The whole listing should be retyped word for word, apart from the pictures it holds.

Stored data Start Marker

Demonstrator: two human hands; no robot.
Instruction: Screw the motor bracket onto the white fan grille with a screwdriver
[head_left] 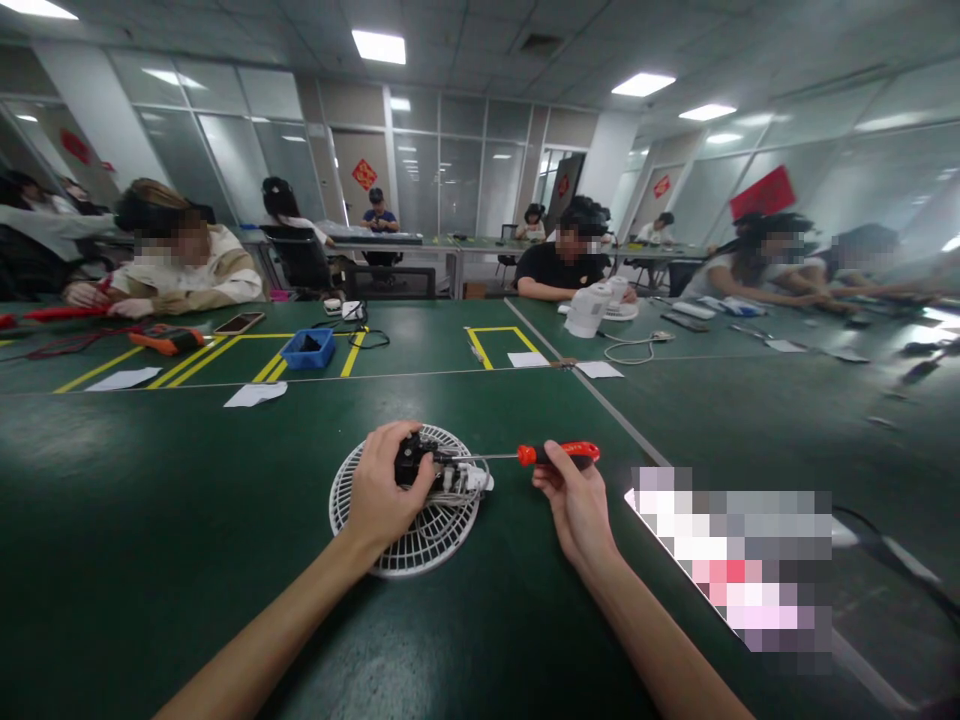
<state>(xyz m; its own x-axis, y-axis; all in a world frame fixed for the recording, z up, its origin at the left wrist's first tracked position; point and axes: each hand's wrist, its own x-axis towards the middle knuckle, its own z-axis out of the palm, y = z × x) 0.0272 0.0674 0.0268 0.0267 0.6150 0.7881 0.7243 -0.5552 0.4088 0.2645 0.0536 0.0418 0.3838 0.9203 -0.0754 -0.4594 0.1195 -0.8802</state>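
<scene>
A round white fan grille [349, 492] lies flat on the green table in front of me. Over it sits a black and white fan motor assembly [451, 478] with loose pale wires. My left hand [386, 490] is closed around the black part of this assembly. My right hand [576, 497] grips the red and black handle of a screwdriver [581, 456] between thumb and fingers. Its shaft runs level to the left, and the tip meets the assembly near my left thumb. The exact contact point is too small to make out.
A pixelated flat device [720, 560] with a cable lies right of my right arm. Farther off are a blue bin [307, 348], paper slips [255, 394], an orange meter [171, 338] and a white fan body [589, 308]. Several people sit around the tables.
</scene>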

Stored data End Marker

— Result of this exercise —
Demonstrator: two human hands; no robot.
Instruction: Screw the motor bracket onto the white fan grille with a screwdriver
[head_left] 
<state>(xyz m; its own x-axis, y-axis; all in a world frame fixed for the recording, z up, its origin at the left wrist's first tracked position; point and axes: each hand's wrist, its own x-axis towards the middle knuckle, its own z-axis out of the palm, y = z × x) 0.0272 0.0674 0.0268 0.0267 0.6150 0.7881 0.7243 -0.5552 0.4088 0.2645 0.0536 0.0418 0.3838 0.9203 -0.0754 -0.4594 0.1195 -0.8802</state>
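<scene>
A round white fan grille [349, 492] lies flat on the green table in front of me. Over it sits a black and white fan motor assembly [451, 478] with loose pale wires. My left hand [386, 490] is closed around the black part of this assembly. My right hand [576, 497] grips the red and black handle of a screwdriver [581, 456] between thumb and fingers. Its shaft runs level to the left, and the tip meets the assembly near my left thumb. The exact contact point is too small to make out.
A pixelated flat device [720, 560] with a cable lies right of my right arm. Farther off are a blue bin [307, 348], paper slips [255, 394], an orange meter [171, 338] and a white fan body [589, 308]. Several people sit around the tables.
</scene>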

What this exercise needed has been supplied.